Qualified Immunity
Qualified immunity is a kind of immunity given to state actors when they act reasonably in their official capacity. It protects government agents from lawsuits alleging that they have violated someone’s rights, such as their civil rights, so long as the government agent acted reasonably, and any alleged right violated was not clearly established at the time of the alleged violation. This means that qualified immunity may be granted even if what the actor did was actually illegal, so long as its illegality was not clearly established at the time that they acted. For instance, the Supreme Court in 2009 held that even though a strip search of a 13-year-old at school violated the student’s Fourth Amendment rights, it was not clearly established under the law, and therefore qualified immunity was appropriate.

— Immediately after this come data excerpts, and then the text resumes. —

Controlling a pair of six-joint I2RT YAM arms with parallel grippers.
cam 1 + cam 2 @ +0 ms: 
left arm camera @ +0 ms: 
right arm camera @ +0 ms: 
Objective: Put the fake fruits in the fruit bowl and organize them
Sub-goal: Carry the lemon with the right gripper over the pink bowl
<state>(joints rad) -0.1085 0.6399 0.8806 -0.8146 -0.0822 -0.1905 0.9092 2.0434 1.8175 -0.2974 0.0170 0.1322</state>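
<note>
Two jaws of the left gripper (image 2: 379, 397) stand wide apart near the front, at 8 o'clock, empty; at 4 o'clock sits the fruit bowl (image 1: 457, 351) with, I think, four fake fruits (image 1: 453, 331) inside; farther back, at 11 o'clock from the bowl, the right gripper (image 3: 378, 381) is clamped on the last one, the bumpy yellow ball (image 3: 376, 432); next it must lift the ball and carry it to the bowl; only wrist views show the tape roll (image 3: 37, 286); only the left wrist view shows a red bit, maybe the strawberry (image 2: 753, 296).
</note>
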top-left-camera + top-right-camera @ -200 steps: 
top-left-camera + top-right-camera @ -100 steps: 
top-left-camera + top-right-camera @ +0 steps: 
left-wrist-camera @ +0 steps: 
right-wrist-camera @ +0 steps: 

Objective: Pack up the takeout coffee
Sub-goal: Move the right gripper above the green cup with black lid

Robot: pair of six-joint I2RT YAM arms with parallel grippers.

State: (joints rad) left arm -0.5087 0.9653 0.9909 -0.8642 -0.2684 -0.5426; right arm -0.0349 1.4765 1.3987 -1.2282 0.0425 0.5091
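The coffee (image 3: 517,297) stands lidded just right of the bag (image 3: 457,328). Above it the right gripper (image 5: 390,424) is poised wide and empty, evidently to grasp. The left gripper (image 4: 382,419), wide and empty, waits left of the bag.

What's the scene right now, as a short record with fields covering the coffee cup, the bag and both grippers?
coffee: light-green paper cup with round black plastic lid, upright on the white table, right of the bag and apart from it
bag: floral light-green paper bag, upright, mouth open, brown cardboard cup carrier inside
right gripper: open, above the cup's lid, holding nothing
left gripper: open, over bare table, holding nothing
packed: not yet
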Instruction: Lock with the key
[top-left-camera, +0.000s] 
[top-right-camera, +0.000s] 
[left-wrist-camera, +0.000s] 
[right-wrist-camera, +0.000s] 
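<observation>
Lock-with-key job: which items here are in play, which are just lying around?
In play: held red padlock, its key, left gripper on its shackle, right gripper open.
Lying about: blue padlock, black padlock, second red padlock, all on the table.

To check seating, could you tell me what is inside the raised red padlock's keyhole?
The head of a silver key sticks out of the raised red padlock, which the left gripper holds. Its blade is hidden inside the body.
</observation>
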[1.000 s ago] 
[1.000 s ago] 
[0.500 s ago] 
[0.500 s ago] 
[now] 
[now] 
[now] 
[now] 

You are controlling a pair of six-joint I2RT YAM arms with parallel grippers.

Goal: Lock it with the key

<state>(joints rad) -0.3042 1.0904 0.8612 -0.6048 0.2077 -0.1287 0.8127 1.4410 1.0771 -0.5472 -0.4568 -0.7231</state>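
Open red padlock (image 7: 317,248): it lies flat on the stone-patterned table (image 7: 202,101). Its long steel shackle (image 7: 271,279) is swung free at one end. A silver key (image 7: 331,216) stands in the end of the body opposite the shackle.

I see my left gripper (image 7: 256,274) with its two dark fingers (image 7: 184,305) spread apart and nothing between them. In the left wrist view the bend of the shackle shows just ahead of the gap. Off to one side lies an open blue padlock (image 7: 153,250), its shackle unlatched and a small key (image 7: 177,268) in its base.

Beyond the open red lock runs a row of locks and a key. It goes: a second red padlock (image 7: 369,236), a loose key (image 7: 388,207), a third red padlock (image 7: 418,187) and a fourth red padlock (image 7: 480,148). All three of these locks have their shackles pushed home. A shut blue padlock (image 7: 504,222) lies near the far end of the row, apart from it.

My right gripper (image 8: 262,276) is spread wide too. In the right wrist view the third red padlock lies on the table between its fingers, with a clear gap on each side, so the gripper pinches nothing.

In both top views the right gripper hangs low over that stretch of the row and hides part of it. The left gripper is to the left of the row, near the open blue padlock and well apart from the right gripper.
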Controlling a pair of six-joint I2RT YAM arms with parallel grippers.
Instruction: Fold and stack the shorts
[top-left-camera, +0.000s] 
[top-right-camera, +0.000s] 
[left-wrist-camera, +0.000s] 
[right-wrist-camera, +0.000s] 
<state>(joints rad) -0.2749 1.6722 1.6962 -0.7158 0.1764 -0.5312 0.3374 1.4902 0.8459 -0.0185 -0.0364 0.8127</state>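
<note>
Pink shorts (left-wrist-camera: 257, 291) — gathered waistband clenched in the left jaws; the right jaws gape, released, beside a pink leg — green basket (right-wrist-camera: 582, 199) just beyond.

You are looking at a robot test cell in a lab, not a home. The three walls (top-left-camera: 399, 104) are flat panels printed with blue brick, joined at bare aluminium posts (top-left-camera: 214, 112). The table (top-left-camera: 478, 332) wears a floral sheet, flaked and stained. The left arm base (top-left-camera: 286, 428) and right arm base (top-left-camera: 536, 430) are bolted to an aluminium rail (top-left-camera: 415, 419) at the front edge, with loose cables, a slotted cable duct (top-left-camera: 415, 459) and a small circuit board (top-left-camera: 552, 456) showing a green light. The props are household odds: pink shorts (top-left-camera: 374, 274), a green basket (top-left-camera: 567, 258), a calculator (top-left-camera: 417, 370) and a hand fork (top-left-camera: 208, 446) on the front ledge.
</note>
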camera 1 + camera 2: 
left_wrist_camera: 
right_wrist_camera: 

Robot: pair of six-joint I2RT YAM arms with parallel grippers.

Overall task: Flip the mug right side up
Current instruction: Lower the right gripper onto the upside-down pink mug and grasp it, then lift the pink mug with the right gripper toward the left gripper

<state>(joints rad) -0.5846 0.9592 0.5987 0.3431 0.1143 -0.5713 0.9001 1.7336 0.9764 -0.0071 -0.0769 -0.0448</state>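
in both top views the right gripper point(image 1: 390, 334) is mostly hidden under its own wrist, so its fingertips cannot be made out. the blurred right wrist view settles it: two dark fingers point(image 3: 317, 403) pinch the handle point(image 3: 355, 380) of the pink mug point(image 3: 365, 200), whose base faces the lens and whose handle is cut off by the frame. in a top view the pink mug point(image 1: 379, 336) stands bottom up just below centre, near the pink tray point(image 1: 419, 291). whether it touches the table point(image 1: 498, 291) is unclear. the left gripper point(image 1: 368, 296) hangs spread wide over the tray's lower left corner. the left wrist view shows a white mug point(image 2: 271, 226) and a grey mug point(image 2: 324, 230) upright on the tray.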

What does “clearly established” mean? A right is clearly established when, at the time of the alleged violation, any reasonable government official would have known that such an action violated such a right. A government official’s subjective beliefs about whether their actions violated a person’s rights are irrelevant.
Who Can Assert Qualified Immunity?
Qualified immunity only applies to individual government officials, rather than the government itself. The defense of qualified immunity often arises in the case of police officers, but other types of government actors are covered as well, such as executive branch officials.
How Qualified Immunity Has Evolved
In the 1982 case of Harlow v. Fitzgerald, the Supreme Court found that presidential aides and other government officials performing discretionary functions are entitled to qualified immunity. It held that certain government officials performing discretionary functions may be protected by qualified immunity from civil damages if their actions have not violated a clearly established statutory or constitutional right that a reasonable person would have known.
Shortly thereafter, the Supreme Court held that police officers specifically can be protected by qualified immunity. (Anderson v. Creighton, the following year, supported qualified immunity in the context of a warrantless search conducted by an FBI agent.)
In 2001, the Supreme Court established the Saucier test, under which a court must evaluate both whether the facts indicate that a constitutional right was violated and whether the right was clearly established at the time of the alleged violation. The Court also noted the importance of ruling on any qualified immunity issues early in proceedings to avoid the costs of trial, when possible, since immunity means immunity from trial, rather than just immunity from liability.
A right may be clearly established even if there is no previously decided case with “materially similar” facts, as the Supreme Court noted in the 2002 case of Hope v. Pelzer. Officials can be aware that their actions violate established law even if the specific facts of their situation are novel, so long as they have “fair warning.”
The Court reconsidered the Saucier test in 2009. Among other concerns, it noted that starting with the first prong of the test, whether a constitutional right has been violated, sometimes results in a waste of time and resources because qualified immunity may be found based on the second prong regardless. The Court concluded that judges should be allowed to first address the second prong of the test, whether the right was clearly established at the time, if doing so would be more useful in a particular case.
State-Level Qualified Immunity
Although states cannot alter qualified immunity at the federal level, they are free to make laws regarding qualified immunity in the context of state-level rights. For example, Colorado’s Enhance Law Enforcement Integrity Act creates a civil cause of action against law enforcement officers who violate state constitutional rights and expressly eliminates qualified immunity as a defense. However, most states continue to allow government officials to assert qualified immunity as a defense in such lawsuits.